Activity: Please reproduce all of the lines below, word for word and in full.

::: Information supplied :::

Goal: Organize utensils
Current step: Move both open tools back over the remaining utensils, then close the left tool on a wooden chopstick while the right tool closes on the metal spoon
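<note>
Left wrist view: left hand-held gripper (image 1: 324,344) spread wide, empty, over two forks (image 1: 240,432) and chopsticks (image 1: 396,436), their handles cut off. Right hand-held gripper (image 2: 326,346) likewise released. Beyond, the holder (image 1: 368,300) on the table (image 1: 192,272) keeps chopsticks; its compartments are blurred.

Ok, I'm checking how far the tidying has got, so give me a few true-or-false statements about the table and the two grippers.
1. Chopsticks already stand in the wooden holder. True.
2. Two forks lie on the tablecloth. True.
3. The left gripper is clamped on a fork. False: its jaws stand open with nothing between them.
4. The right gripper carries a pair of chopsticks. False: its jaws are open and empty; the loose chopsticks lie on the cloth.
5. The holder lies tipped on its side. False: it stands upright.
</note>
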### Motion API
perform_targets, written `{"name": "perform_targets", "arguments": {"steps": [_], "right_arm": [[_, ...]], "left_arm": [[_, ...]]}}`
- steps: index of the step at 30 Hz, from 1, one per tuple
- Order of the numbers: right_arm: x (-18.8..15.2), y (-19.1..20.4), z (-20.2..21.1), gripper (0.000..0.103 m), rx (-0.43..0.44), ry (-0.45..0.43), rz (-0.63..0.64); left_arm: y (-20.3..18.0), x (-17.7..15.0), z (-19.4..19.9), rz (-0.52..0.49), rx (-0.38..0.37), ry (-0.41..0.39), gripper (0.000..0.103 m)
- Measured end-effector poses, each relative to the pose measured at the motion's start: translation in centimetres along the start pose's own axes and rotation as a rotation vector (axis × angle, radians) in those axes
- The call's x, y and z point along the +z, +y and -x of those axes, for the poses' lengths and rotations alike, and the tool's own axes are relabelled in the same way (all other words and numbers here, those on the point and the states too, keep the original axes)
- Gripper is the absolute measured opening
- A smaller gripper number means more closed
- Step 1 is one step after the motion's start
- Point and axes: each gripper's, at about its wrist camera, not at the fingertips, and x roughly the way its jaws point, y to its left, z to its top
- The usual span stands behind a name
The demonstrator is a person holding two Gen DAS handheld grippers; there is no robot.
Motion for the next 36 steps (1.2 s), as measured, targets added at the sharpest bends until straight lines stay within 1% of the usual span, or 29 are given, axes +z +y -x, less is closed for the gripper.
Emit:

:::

Answer for this exercise:
Goal: Organize utensils
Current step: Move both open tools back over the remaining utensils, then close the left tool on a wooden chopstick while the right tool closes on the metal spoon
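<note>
Left wrist view: left hand-held gripper (image 1: 324,344) spread wide, empty, over two forks (image 1: 240,432) and chopsticks (image 1: 396,436), their handles cut off. Right hand-held gripper (image 2: 326,346) likewise released. Beyond, the holder (image 1: 368,300) on the table (image 1: 192,272) keeps chopsticks; its compartments are blurred.

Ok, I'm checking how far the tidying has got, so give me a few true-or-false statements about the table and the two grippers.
1. Chopsticks already stand in the wooden holder. True.
2. Two forks lie on the tablecloth. True.
3. The left gripper is clamped on a fork. False: its jaws stand open with nothing between them.
4. The right gripper carries a pair of chopsticks. False: its jaws are open and empty; the loose chopsticks lie on the cloth.
5. The holder lies tipped on its side. False: it stands upright.
</note>
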### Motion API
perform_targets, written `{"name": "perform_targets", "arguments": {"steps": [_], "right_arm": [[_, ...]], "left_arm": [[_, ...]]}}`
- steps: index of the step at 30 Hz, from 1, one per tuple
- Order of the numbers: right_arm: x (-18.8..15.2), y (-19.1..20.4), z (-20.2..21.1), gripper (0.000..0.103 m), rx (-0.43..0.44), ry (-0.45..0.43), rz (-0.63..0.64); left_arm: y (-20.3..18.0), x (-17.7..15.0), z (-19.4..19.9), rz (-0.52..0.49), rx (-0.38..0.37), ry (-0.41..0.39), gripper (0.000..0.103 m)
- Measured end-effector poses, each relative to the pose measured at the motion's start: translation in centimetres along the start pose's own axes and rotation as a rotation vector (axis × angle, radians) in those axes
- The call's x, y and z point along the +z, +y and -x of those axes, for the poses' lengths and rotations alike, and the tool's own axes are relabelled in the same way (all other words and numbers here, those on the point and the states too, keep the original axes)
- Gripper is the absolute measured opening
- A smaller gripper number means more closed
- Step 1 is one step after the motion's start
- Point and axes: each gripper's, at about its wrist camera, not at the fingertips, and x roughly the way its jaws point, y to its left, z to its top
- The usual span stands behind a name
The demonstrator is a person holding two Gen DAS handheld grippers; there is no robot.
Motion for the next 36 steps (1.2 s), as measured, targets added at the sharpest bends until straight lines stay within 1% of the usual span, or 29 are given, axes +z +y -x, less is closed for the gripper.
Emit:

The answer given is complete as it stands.